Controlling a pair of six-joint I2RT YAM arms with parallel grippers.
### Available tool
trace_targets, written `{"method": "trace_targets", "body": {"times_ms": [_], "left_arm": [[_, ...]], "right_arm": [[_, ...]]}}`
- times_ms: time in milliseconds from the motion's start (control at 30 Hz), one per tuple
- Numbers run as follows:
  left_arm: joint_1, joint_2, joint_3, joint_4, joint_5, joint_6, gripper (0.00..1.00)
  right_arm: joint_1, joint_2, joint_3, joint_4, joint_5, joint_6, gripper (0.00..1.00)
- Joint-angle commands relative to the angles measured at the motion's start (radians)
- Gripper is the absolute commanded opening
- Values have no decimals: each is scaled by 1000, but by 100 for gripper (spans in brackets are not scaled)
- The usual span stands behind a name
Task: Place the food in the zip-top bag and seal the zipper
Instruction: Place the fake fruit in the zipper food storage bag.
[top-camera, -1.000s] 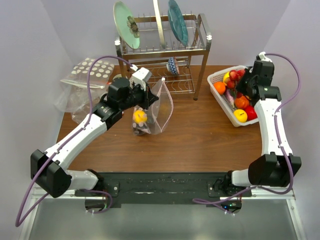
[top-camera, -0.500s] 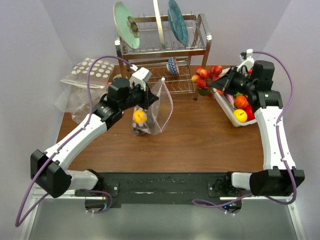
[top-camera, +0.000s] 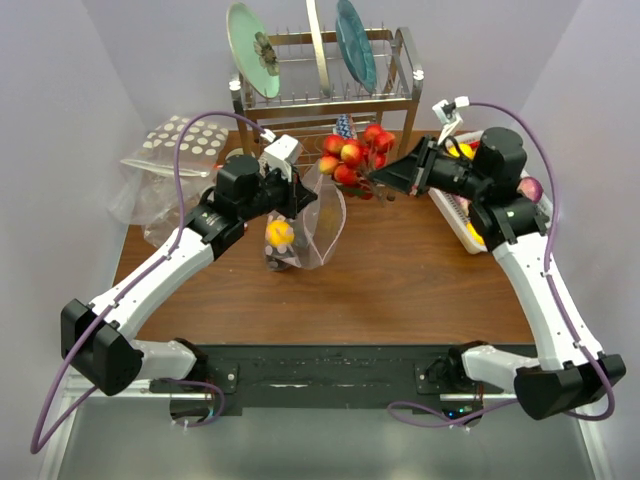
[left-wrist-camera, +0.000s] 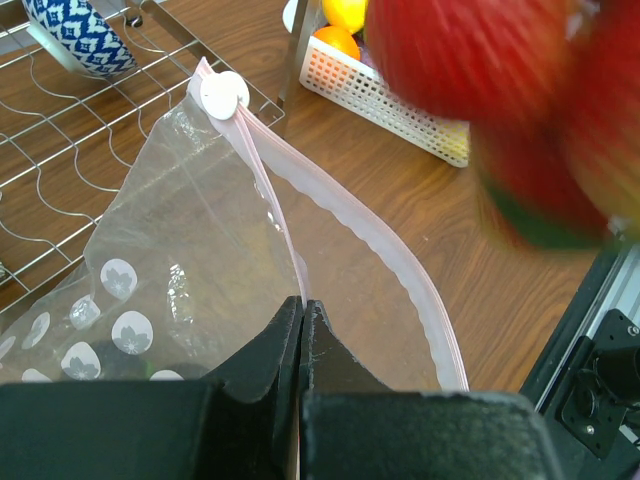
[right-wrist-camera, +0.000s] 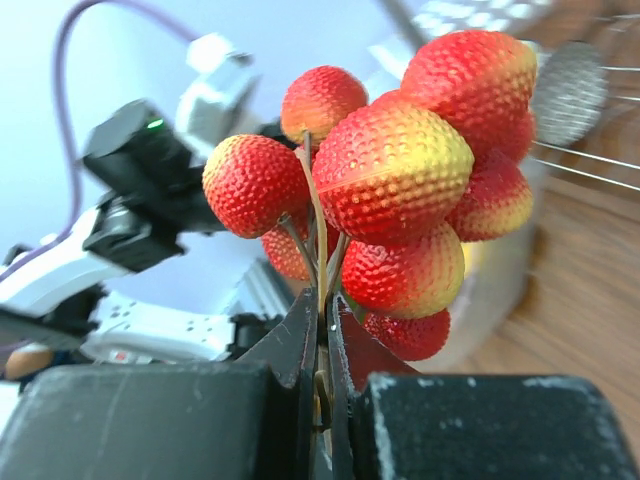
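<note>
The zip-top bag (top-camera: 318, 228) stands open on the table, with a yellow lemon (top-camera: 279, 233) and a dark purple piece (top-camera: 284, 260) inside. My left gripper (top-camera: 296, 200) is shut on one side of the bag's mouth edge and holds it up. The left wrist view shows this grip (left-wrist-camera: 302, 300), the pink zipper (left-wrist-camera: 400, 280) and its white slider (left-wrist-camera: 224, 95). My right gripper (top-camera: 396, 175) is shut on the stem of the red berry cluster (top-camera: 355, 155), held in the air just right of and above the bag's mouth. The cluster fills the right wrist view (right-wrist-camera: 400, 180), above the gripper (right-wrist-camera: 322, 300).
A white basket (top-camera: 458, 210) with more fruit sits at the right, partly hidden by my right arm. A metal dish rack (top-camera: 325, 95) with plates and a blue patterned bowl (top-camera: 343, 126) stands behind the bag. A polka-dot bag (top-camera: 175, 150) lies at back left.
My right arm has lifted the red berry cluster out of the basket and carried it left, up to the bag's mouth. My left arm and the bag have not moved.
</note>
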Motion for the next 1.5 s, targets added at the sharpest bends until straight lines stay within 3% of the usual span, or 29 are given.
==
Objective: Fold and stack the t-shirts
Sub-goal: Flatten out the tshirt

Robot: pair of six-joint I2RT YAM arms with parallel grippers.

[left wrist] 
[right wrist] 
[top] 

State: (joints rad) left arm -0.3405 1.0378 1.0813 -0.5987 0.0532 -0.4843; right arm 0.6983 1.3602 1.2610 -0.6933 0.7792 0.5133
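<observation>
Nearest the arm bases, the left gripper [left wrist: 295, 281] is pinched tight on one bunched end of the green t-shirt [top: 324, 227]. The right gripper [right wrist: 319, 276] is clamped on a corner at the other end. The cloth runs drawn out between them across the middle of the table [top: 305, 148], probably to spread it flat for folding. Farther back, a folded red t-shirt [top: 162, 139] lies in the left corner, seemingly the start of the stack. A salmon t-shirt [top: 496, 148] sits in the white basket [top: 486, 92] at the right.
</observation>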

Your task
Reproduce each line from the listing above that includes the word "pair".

Output for this exercise
Controlling a pair of six-joint I2RT YAM arms with parallel grippers.
Robot: pair of six-joint I2RT YAM arms with parallel grippers.

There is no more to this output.